From Eq. (9) it is possible to infer that the higher is the ${{\rm VOT}}$ , (i.e. higher is the $\Delta T$ resolution) the worse is the compression rate, as already observed in Maris et al. (1998) and Maris et al. (1999).
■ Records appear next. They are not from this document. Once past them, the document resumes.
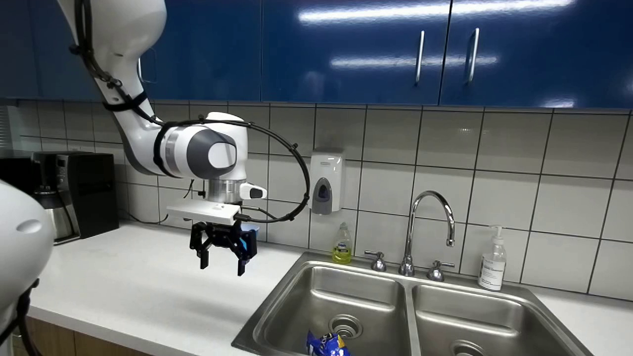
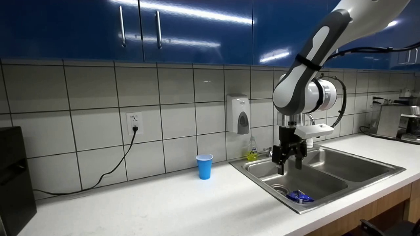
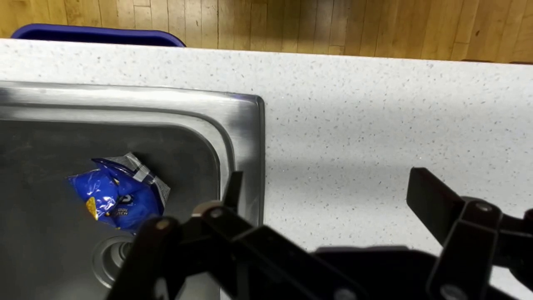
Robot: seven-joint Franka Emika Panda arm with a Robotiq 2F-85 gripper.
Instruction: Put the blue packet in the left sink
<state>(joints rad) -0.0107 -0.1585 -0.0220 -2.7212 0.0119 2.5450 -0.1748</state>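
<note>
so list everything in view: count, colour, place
blue packet: 1, blue, in left sink
left sink: 1, silver, counter
right sink: 1, silver, counter
faucet: 1, silver, behind sinks
faucet handles: 2, silver, flanking faucet
squeeze bottle: 1, yellow, behind left sink
pump bottle: 1, clear, behind right sink
dispenser: 1, white, tiled wall
cup: 1, light blue, counter
outlet: 1, white, tiled wall
corded plug: 1, black, outlet
dark appliance: 1, black, counter
metal appliance: 1, silver, far counter
counter: 1, white, around sinks
tiled wall: 1, pale, behind counter
wall cabinets: several, blue, overhead
base cabinets: several, brown, below counter
container: 1, dark blue, below counter
floor: 1, brown, below
robot arm: 1, white, over counter
gripper: 1, black, above counter
</note>
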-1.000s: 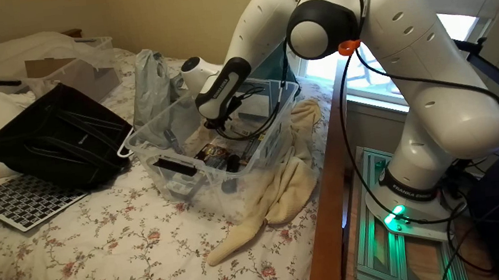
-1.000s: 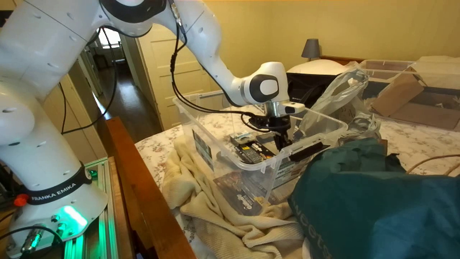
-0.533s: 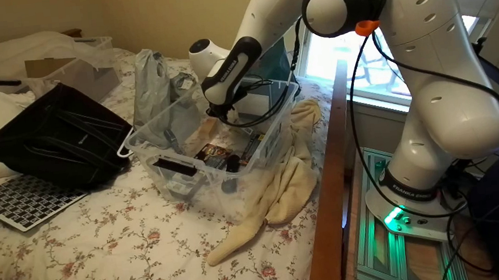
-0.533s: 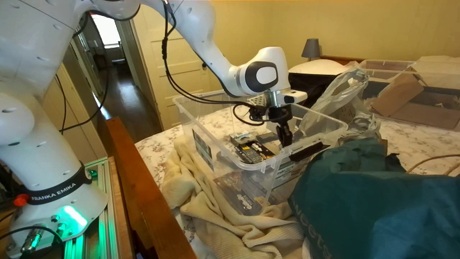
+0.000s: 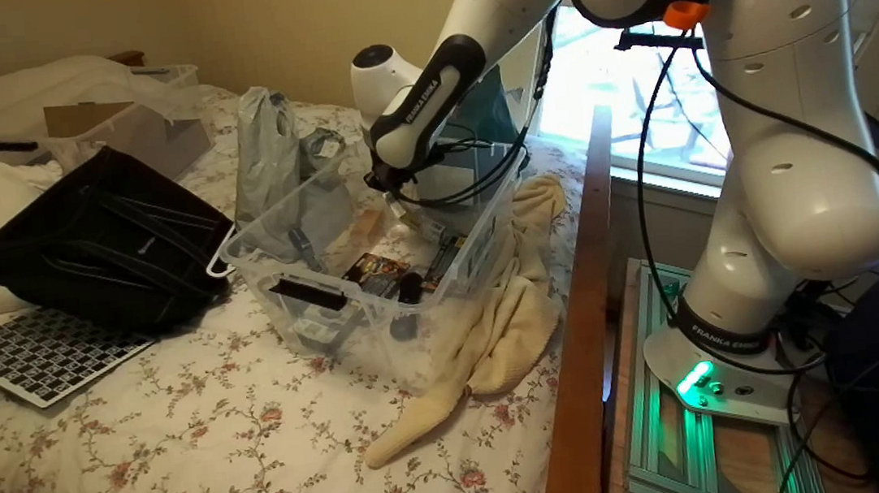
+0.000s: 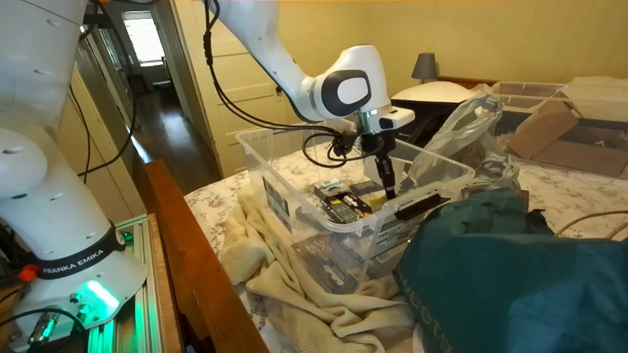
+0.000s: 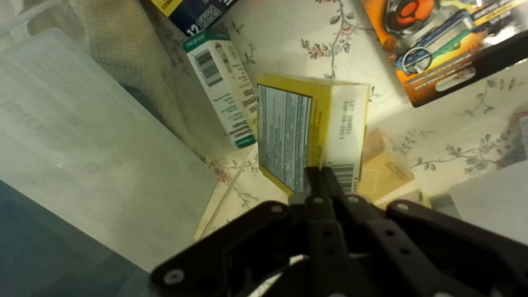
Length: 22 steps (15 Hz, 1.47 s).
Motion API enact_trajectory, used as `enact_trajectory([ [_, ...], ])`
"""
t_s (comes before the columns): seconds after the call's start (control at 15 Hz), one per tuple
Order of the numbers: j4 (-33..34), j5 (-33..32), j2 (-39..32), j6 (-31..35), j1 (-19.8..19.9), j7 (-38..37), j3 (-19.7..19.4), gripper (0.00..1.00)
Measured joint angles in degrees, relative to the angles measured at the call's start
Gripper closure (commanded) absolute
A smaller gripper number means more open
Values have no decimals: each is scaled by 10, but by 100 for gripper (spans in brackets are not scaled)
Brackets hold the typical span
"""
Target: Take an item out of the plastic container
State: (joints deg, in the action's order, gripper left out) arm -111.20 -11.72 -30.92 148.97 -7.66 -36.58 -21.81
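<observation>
white rounded arm (image 5: 789, 79) | black cables (image 6: 209, 52) | FRANKA EMIKA base band (image 6: 73, 260) | black fingers (image 7: 326, 235), screws (image 7: 173, 276)

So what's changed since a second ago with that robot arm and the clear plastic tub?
The black two-fingered gripper has risen, and a yellow-and-white cardboard box, pinched in it, has come into view, evidently lifted along. The clear rectangular plastic tub, cream ribbed cloth and black fabric bag stayed put.

Dim yellowish light | window (image 5: 610, 81) overexposed (nearly white) | green base light (image 5: 696, 377) glaring | wrist view: fingers (image 7: 326, 231) blurred
</observation>
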Motion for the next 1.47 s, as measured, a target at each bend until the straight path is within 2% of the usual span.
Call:
enact_trajectory([
  [0.33, -53, -28, 55, 63, -13, -51, -19, 100],
  [0.6, -91, -91, 95, 98, -45, -119, -52, 100],
  [1.2, -136, -377, 194, 98, -144, -378, -141, 100],
  [1.47, -136, -464, 219, 98, -166, -447, -158, 100],
])
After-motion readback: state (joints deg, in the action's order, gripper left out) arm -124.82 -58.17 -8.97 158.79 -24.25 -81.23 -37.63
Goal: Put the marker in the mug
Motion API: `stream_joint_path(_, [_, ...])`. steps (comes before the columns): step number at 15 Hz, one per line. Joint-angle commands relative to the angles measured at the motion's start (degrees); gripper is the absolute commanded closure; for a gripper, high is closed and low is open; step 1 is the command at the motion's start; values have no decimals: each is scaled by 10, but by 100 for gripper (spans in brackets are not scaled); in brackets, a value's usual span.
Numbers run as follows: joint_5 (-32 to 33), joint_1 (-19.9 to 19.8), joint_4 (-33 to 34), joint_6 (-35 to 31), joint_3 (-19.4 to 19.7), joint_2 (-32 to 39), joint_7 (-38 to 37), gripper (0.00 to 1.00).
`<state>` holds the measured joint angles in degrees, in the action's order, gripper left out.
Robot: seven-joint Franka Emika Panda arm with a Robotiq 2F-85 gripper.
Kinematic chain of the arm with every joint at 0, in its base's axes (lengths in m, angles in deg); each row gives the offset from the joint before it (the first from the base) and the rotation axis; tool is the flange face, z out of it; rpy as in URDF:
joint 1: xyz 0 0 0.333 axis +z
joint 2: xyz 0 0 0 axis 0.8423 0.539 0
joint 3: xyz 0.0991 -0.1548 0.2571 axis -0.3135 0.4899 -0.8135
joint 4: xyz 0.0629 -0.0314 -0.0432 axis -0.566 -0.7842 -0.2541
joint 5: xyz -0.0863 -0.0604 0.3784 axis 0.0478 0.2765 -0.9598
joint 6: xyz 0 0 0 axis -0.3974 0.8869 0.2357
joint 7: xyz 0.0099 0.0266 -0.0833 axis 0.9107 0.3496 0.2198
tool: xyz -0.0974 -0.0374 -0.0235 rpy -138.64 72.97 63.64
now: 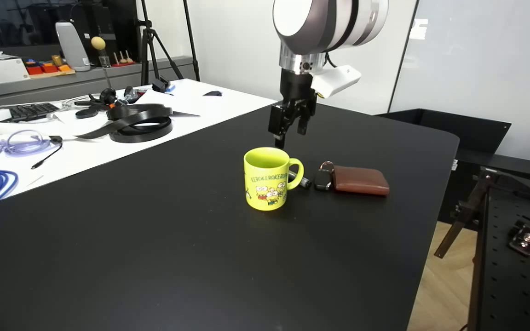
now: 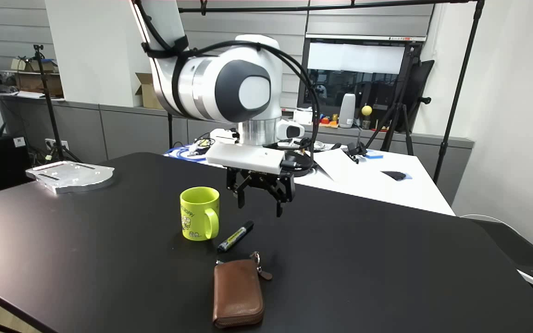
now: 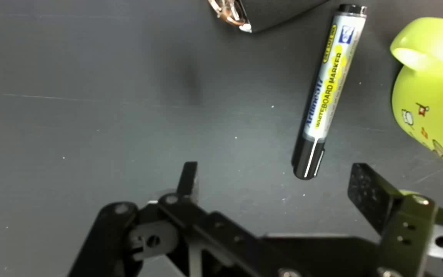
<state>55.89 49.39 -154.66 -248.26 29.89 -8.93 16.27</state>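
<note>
The marker (image 2: 235, 237), with a white and yellow label and black ends, lies flat on the dark table between the mug and a brown case. In an exterior view the mug's handle partly hides the marker (image 1: 305, 183). The yellow-green mug (image 1: 265, 181) stands upright; it also shows in an exterior view (image 2: 187, 215) and at the right of the wrist view (image 3: 433, 104). My gripper (image 2: 260, 208) is open and empty above the table, beyond the marker. In the wrist view the marker (image 3: 331, 84) lies ahead of the open jaws (image 3: 275, 169), its black cap end nearest them.
The brown wallet-like case (image 2: 238, 291) with a metal ring lies near the marker; its dark edge shows in the wrist view (image 3: 279, 11). A metal plate (image 2: 72, 175) lies at the table's far left in an exterior view. A white table (image 1: 228, 108) holds cables and straps.
</note>
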Motion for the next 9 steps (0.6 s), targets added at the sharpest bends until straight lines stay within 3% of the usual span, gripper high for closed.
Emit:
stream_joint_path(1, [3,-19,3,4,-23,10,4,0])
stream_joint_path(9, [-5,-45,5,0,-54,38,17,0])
The reason being the fact that as ${{\rm VOT}}$ is increased the number of quantization levels (i.e. of symbols) to be coded is increased and their distribution becomes more flat increasing $\overline{N_{{\rm bits}}^{{\rm out}}}$ . Assuming that all the white noise is thermal in origin then $\mbox{$\sigma_{{\rm l}}$ } \approx \mbox{$\sigma_{{\rm T}}$ } \approx 2 \,\, 10^{-3}$ K. With the ${\rm adu}$ defined in Eq. (5) together with the typical values of $V_{{\rm min}}$ and $V_{{\rm max}}$ assumed therein and $\mbox{$N_{{\rm bits}}$ } = 16$ bits we have $\mbox{$C_{{\rm r}}^{{\rm Th}}$ } \sim 11.09/(3.30+\ln\mbox{${{\rm VOT}}$ })$ . In conclusion, for $\mbox{${{\rm VOT}}$ } = 0.5$ , 1.0, 1.5 V/K the $C_{{\rm r}}^{{\rm Th}}$ is respectively 4.26, 3.36, 3.00. In addition Fig. 2 represents the effect of a reduction of $N_{{\rm bits}}$ on $C_{{\rm r}}^{{\rm Th}}$ compared to $C_{{\rm r}}^{{\rm Th}}$ for $\mbox{$N_{{\rm bits}}$ } = 16$ .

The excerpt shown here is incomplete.